Kaptive v2.0.1 and above include 149 novel primary A. baumannii K locus references as described in Cahill, S.M. et al. 2022. An update to the database for Acinetobacter baumannii capsular polysaccharide locus typing extends the extensive and diverse repertoire of genes found at and outside the K locus. Microbial Genomics.
Kaptive v2.0.2 and above include special logic parameters that enable prediction of the capsule polysaccharide type based on KL or the detected combination of a specific KL with ‘extra genes’ elsewhere in the chromosome as indicated in the table below and described in Cahill, S.M. et al. 2022. An update to the database for A. baumannii capsular polysaccharide locus typing extends the extensive and diverse repertoire of genes found at and outside the K locus. Microbial Genomics.
Kaptive v2.0.5 and above includes a further 10 A. baumannii OC locus references (OCL13-OCL22) as described in Sorbello, B. et al. Identification of further variation at the lipooligosaccharide outer core locus in Acinetobacter baumannii genomes and extension of the OCL reference sequence database for Kaptive. In prep.
Database keywords#
When Kaptive is installed, it may be difficult to find the databases in the file system. However, each <database>
argument in the Kaptive CLI accepts either a path to a Genbank file or a keyword that refers to a database
distributed with Kaptive.

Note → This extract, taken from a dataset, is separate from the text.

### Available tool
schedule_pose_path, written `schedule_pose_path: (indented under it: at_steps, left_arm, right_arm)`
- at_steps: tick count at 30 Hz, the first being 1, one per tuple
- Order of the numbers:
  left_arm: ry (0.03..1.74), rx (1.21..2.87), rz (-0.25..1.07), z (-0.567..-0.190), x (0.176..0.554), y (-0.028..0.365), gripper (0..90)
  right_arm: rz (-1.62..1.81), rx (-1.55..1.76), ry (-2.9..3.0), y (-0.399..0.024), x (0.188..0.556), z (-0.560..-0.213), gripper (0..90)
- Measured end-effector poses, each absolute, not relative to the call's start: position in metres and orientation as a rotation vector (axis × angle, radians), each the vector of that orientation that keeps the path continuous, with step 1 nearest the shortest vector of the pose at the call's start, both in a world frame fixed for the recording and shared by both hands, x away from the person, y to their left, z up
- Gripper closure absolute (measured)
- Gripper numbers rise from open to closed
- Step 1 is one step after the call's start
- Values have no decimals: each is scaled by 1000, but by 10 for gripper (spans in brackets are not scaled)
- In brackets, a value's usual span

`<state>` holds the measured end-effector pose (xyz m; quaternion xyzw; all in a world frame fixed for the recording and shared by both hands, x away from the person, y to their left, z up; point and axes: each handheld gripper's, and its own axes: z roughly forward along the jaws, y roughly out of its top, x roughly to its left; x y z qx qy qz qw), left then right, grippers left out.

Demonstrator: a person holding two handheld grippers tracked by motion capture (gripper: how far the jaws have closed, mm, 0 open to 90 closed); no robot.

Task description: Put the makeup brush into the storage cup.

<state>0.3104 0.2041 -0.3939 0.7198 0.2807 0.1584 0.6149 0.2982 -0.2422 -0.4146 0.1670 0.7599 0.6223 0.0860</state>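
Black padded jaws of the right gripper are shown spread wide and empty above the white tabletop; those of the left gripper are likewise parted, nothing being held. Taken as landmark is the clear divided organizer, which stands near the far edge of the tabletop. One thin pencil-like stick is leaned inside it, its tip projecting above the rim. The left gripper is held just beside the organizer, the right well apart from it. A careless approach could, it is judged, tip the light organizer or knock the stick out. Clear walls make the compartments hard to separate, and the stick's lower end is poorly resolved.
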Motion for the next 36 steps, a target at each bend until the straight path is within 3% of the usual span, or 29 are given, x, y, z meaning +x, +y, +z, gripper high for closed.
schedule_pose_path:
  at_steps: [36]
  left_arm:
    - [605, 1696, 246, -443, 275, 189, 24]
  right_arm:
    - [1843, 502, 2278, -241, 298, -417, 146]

The keywords are listed below.
Database |
Keywords |
---|---|
Klebsiella pneumoniae K locus primary reference database |
|
Klebsiella pneumoniae K locus variant reference database |
|
Klebsiella pneumoniae O locus primary reference database |
|
Acinetobacter baumannii K locus primary reference database |
|
Acinetobacter baumannii OC locus primary reference database |
|
Extract#
Kaptive 3.0.0 and above includes a new command-line mode extract
that allows you to extract features
from a Kaptive database in the following formats:
fna: Locus nucleotide sequences in fasta format.
ffn: Gene nucleotide sequences in fasta format.

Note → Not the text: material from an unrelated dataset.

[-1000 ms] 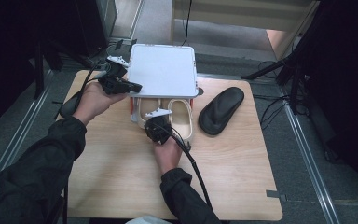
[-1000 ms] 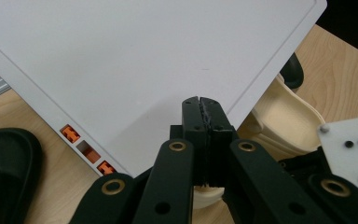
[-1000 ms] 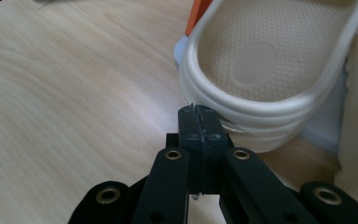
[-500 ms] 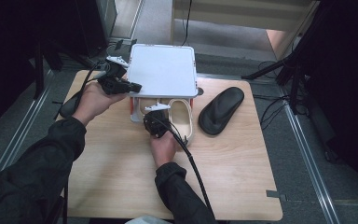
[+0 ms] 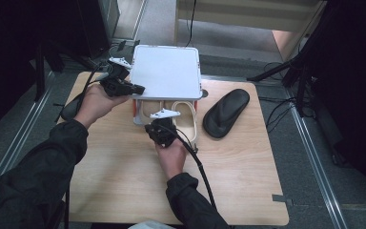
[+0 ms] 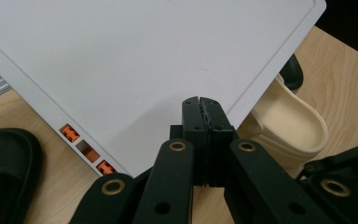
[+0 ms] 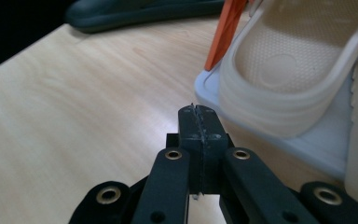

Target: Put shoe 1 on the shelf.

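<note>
- Black slipper [image 5: 72,106] at far left table edge, mostly hidden behind left hand [image 5: 91,101]; also visible bottom left in left gripper view [image 6: 7,158].
- Left gripper [image 5: 132,89] at left edge of white rack top [image 5: 167,71], jaws pressed together, nothing between them; tips over the white panel [image 6: 135,70] in left gripper view.
- Two-tier shoe rack, white top shelf [image 5: 167,71] on orange posts [image 5: 134,110], near table's back middle.
- Cream slippers [image 5: 185,119] on lower shelf under the top panel, toe ends poking out toward the person; one seen close in right gripper view [image 7: 298,70] on white lower tray [image 7: 317,144].
- Right gripper [image 5: 156,130] just in front of rack, near cream pair, jaws together and empty; in own view tips [image 7: 199,122] just short of tray edge, above bare wood table [image 5: 124,181].
- Second black slipper [image 5: 226,112] lying on table right of rack, apart from it.
</note>
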`<action>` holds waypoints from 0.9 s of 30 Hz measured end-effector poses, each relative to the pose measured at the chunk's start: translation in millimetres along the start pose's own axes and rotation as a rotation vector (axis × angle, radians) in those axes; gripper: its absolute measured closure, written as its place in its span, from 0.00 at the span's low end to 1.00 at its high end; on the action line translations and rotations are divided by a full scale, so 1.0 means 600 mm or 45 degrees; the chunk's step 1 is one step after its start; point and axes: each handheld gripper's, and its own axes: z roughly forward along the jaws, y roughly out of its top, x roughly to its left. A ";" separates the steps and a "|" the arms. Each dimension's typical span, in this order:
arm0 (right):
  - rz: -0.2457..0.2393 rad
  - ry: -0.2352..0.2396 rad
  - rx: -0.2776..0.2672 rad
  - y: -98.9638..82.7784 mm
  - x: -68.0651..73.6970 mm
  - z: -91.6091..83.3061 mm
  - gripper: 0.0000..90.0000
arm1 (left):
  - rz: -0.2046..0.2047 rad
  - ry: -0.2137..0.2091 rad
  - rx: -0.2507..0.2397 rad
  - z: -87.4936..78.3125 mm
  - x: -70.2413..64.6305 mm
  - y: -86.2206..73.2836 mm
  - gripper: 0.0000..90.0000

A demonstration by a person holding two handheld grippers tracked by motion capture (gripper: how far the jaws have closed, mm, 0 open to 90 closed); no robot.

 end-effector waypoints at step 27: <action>0.010 0.026 0.030 -0.136 -0.123 -0.183 1.00 | 0.017 0.012 0.019 0.000 -0.002 0.003 1.00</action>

faa: Protein sequences in fasta format.
Usage#
General usage is as follows:
kaptive extract <db> [formats] [options]
Formats:
Note, text outputs accept '-' for stdout
--fna [] Convert to locus nucleotide sequences in fasta format
Accepts a single file or a directory (default: cwd)
--ffn [] Convert to locus gene nucleotide sequences in fasta format
Accepts a single file or a directory (default: cwd)

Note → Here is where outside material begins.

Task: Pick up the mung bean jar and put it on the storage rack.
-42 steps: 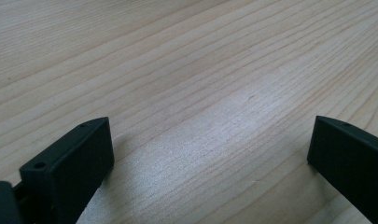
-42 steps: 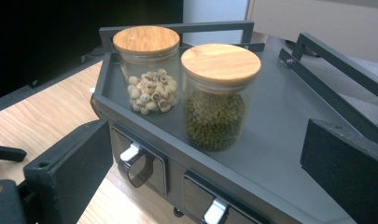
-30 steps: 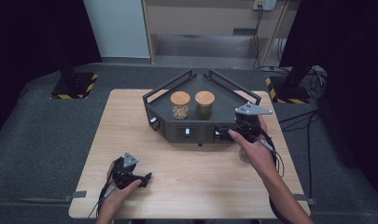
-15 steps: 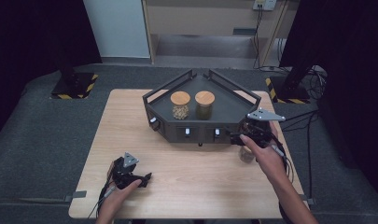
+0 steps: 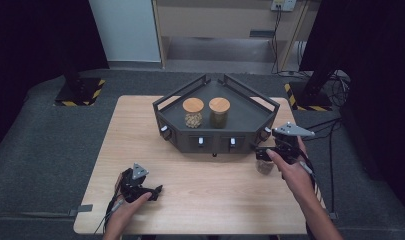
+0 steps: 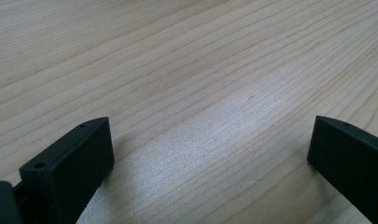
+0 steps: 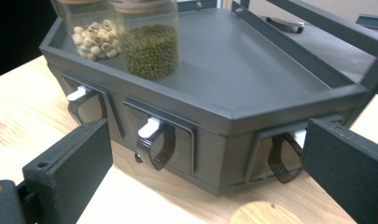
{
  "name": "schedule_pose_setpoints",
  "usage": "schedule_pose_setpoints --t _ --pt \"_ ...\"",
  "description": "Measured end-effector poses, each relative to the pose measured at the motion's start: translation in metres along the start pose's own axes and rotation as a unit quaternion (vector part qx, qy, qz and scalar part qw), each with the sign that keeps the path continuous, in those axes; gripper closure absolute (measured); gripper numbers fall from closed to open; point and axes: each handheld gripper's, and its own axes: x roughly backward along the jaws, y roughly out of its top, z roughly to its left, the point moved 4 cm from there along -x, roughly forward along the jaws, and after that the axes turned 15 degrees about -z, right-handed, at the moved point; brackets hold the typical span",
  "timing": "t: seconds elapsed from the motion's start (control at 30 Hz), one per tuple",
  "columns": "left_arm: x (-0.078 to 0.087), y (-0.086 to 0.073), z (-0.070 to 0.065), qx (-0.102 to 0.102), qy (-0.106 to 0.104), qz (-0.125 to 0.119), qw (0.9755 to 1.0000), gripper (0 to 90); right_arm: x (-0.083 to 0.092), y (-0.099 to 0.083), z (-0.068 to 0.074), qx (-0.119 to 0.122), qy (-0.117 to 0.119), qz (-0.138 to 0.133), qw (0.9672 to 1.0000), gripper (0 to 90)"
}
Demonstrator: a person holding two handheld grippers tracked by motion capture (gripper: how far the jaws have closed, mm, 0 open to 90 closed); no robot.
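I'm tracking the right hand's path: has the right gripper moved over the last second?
Yes. The right gripper has drawn back toward the person and slightly right, away from the front right corner of the dark rack, and now sits over a small jar on the table.

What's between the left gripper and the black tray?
Just bare wooden table, in the high view, from the left gripper up to the tray.
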Motion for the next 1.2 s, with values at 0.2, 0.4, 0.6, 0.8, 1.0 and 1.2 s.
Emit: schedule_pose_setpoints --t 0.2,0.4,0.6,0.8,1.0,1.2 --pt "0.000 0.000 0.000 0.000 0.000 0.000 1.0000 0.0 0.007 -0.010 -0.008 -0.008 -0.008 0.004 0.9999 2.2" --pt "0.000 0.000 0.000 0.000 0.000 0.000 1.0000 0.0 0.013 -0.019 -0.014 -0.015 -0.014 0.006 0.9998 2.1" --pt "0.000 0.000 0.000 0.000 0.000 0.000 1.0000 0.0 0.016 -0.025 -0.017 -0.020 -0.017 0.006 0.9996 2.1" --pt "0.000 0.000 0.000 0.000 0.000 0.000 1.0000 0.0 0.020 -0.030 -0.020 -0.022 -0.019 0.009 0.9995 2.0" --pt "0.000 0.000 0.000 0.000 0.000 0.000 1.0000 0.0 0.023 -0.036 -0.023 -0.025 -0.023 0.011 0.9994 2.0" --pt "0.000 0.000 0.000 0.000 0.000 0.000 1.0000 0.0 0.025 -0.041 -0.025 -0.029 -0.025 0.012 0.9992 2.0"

--faa [] Convert to locus gene protein sequences in fasta format
Accepts a single file or a directory (default: cwd)
Database options:
--locus-regex Python regular-expression to match locus names in db source note
--type-regex Python regular-expression to match locus types in db source note
--filter Python regular-expression to select loci to include in the database
Note
These options are useful for customising the database to your needs, for example, to include only a subset of loci or to change the way locus names and types are parsed from the source note.
Other options:
-V, --verbose Print debug messages to stderr
-v , --version Show version number and exit
-h , --help Show this help message and exit
For example, to extract the gene nucleotide sequences from the Klebsiella pneumoniae K locus primary reference database in fasta format, run:
kaptive extract kp_k --fna k_loci.fna
To extract all protein sequences from KL1 and KL2, run either one of the following:
kaptive extract kp_k --filter "^KL(1|2)$" --faa KL1_KL2_proteins.faa
kaptive extract kp_k --filter "^KL(1|2)$" --faa - > KL1_KL2_proteins.faa
To do the same but output each locus to a separate file, run either:
kaptive extract kp_k --filter "^KL(1|2)$" --faa
kaptive extract kp_k --filter "^KL(1|2)$" --faa protein_files/
Which would create two files: KL1.faa
and KL2.faa
.
kaptive assembly kpsc_k assembly.fasta -j kaptive_results.json
Warning
It is possible to write all text formats (FNA, FAA and FFN) to the same file (including stdout), however this is not recommended for downstream analysis.